What is needed: Going through the entries below, count each line that holds "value" and give only the total.

Material for the task:
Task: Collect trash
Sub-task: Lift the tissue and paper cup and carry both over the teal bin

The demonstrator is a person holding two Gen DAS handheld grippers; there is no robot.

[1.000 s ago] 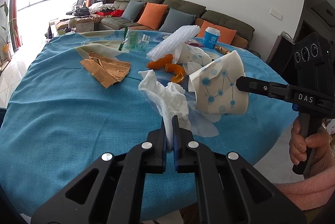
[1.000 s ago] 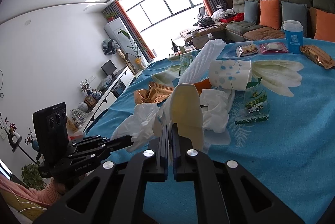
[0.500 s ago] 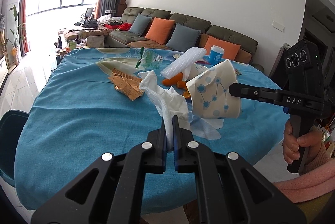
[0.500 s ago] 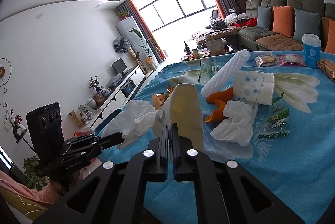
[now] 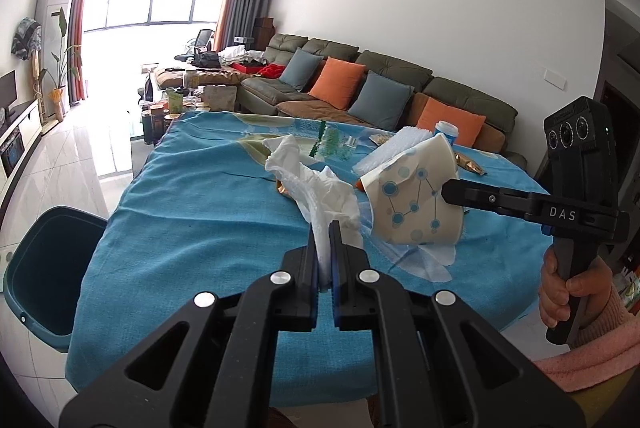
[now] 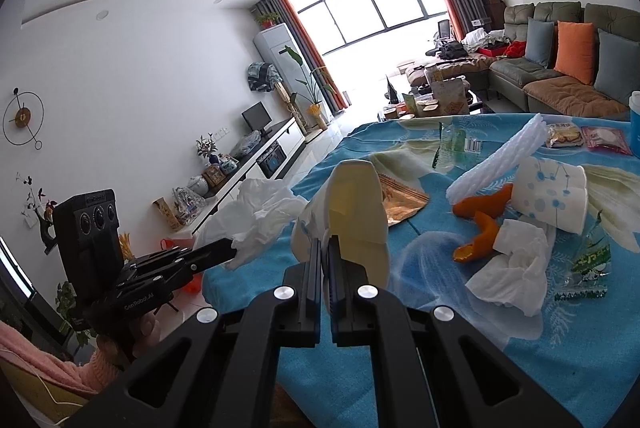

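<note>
My left gripper [image 5: 324, 228] is shut on a crumpled white tissue [image 5: 316, 183], held up above the blue tablecloth [image 5: 192, 228]. My right gripper [image 6: 325, 244] is shut on the rim of a squashed paper cup [image 6: 356, 203] with blue dots. In the left wrist view that cup [image 5: 416, 203] hangs from the right gripper [image 5: 446, 191] just right of the tissue. In the right wrist view the tissue [image 6: 256, 220] sticks out of the left gripper [image 6: 232, 252] at the left. A dark teal bin [image 5: 40, 268] stands on the floor beside the table's left edge.
On the table lie a second dotted paper cup [image 6: 552, 195], orange peel [image 6: 480, 224], another white tissue [image 6: 516, 268], a white foam sleeve [image 6: 500, 159], a brown wrapper [image 6: 400, 199], clear green-printed wrappers [image 6: 588, 268] and a blue cup [image 5: 446, 131]. A sofa [image 5: 380, 87] stands behind.
Both grippers have risen and drawn back toward the table's near-left side, carrying the tissue and the cup. The teal bin has come into the left wrist view.
</note>
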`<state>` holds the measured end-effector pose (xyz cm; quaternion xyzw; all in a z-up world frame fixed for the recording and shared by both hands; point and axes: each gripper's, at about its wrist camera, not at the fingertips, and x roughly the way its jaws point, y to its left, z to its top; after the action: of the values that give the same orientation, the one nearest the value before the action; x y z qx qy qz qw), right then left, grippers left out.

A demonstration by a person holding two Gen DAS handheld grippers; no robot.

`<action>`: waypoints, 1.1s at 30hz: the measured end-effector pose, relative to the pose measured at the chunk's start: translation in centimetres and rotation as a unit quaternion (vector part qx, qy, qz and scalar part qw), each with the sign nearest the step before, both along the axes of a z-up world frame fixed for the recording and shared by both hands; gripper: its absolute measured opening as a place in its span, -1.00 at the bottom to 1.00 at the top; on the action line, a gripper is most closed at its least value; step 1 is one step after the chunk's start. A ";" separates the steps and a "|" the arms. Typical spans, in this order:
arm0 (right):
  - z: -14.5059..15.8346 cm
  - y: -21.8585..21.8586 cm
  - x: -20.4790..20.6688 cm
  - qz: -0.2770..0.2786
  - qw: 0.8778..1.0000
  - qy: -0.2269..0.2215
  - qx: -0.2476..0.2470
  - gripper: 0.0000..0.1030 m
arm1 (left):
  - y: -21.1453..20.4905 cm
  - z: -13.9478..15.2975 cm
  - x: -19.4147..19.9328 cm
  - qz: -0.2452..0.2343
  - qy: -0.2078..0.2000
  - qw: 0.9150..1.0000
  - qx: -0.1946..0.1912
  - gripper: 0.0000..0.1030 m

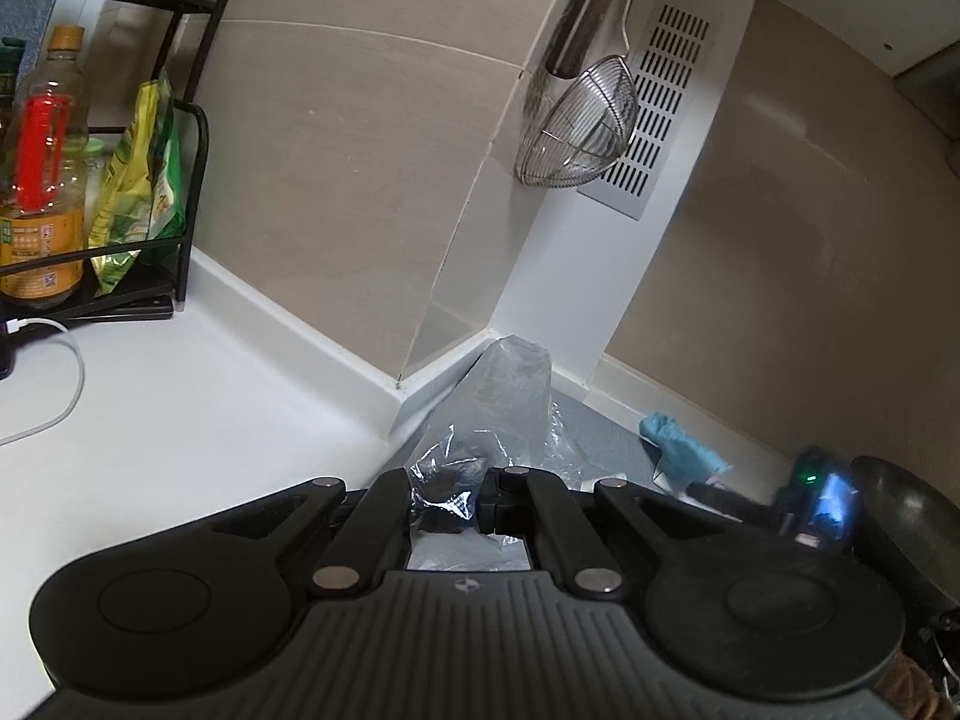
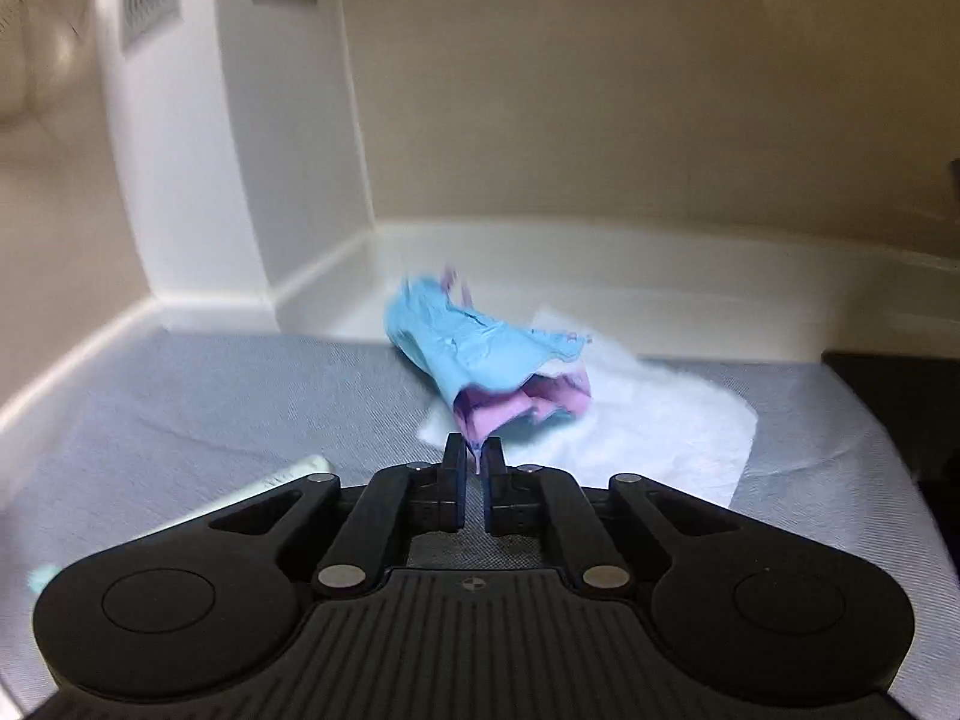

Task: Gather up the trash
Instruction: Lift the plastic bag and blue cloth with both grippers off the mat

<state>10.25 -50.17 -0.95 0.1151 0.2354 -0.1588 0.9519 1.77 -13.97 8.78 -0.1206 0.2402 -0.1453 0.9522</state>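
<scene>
1. Left gripper [image 1: 456,495]: fingers hidden behind the clear bag [image 1: 498,402] they clamp, by the table's [image 1: 180,420] wall corner.
2. Right gripper [image 2: 477,459]: fingers narrow, pinching the wrapper's [image 2: 480,354] purple edge; wrapper blurred, over a white tissue [image 2: 660,420].

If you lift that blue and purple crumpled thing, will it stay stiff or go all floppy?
Probably floppy: the blue-and-purple wrapper is crumpled into soft folds, and the right gripper pinches just a thin corner. It looks light, so it should dangle and might slip.

Black ribbed tool [image 2: 476,456], silver rivets
</scene>
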 end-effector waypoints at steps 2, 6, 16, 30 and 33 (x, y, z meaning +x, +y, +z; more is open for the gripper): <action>1.0 0.2 -2.1 0.012 1.000 -0.017 0.005 -0.94 | -0.1 0.2 -0.9 -0.003 -0.001 1.000 0.001 -1.00; 3.1 1.0 -6.7 0.035 0.998 -0.056 0.011 -0.94 | -0.2 1.0 -3.2 -0.004 -0.005 1.000 -0.001 -1.00; 8.2 4.0 -18.4 0.118 0.982 -0.146 -0.005 -0.94 | 0.6 2.1 -11.8 -0.003 -0.022 1.000 -0.006 -1.00; 6.1 9.8 -37.3 0.266 0.952 -0.148 -0.006 -0.94 | 2.1 -5.7 -22.2 0.009 0.069 0.996 0.062 -1.00; 4.9 11.3 -39.0 0.291 0.948 -0.126 -0.014 -0.94 | 2.2 -7.7 -23.9 0.016 0.085 0.993 0.078 -1.00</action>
<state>-28.80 -38.91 3.98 0.0478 0.1349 0.1373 0.9801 -22.13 -11.76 1.08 -0.0616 0.3290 -0.1004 0.9370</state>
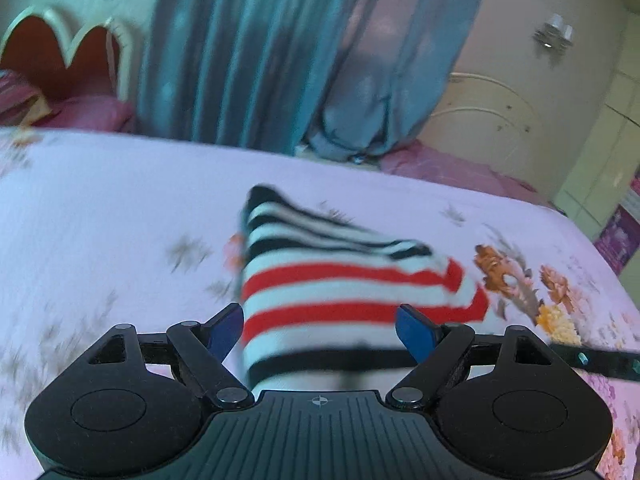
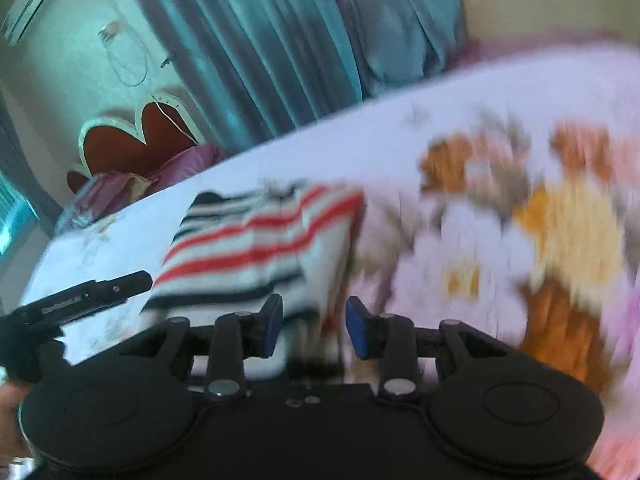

Written response: 2